As Cambodia is about to head into its third election in a decade, the great election
fear and the associated fallouts of the past are still vividly strong in people's
minds. People, ironically, still fear this democratic process inside and outside
of Cambodia alike.
I was in Cambodia as a volunteer development specialist during the first election
in 1993, which was organized by UNTAC. I can still remember the great fear that engulfed
the people's psyche. Many-those who were able-left the country for fear of violence,
and rightly so.
But there were the majority who were unable to escape and had to endure it as best
as they possibly could. I, too, chose to stay for my own and local staff's benefit,
while many others left the country. It was a difficult time as violence erupted and
people were murdered. Most likely, those who were killed were victims of politically
motivated killings. Yet it was difficult to prove or avoid. So people senselessly
At that time, I remember telling our quite nervous local staff repeatedly that, "If
you are not a politician or a political activist, there is no need to fear this democracy
process. Go out and exercise your constitutional right. Vote!" Most of the eligible
voters, up to 95 percent, voted, which was a record, despite the great election fears.
The second election in 1998 came and went with similar results. People still showed
great fear of the election period. Election-related violence and intimidation episodes,
which occurred on a regular basis, continued to grow. More serious violence followed
soon after the election result was announced.
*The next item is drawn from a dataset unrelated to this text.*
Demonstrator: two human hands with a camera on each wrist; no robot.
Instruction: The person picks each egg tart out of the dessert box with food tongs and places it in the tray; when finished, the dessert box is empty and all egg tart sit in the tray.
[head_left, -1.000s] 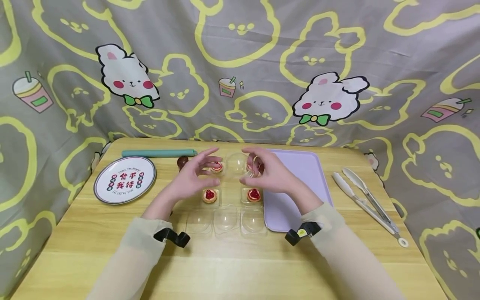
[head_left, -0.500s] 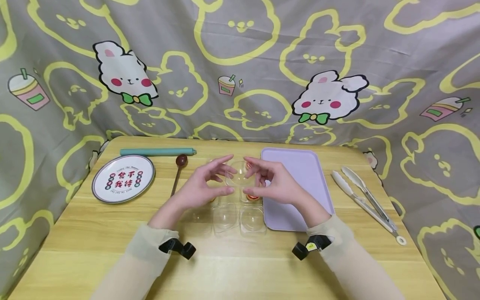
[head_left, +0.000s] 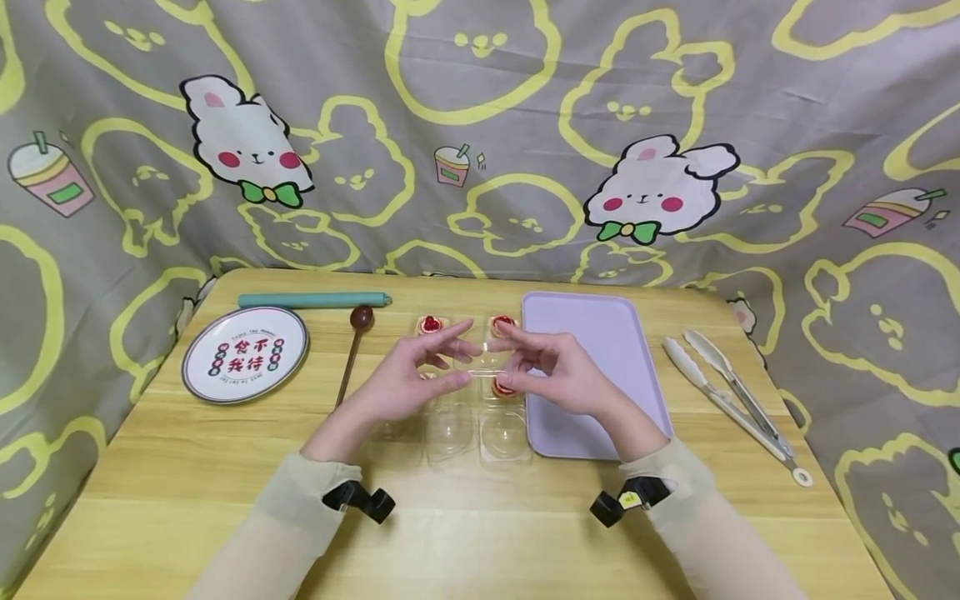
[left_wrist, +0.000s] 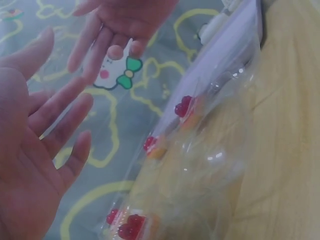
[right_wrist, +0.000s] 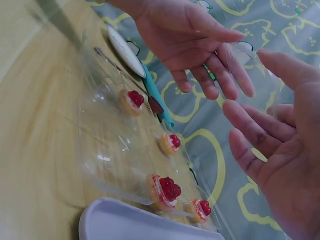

And now Cambodia is into its third election in a decade and nothing has really changed
since the first two elections. Politically related violence and intimidation episodes
are also growing in the lead-up to this election. Those who could do so have already
left the country, while others refuse to visit Cambodia "until the election
is over with".
It's sad to see that a democratic process, backed by the nation's Constitution and
the people's will, has become simply an "exercise of formality". After
more than ten years, including two previous elections, who would have figured that
a lesson of the past has still not been learned and the same mistakes continue to
be repeated? Who can or should the people blame?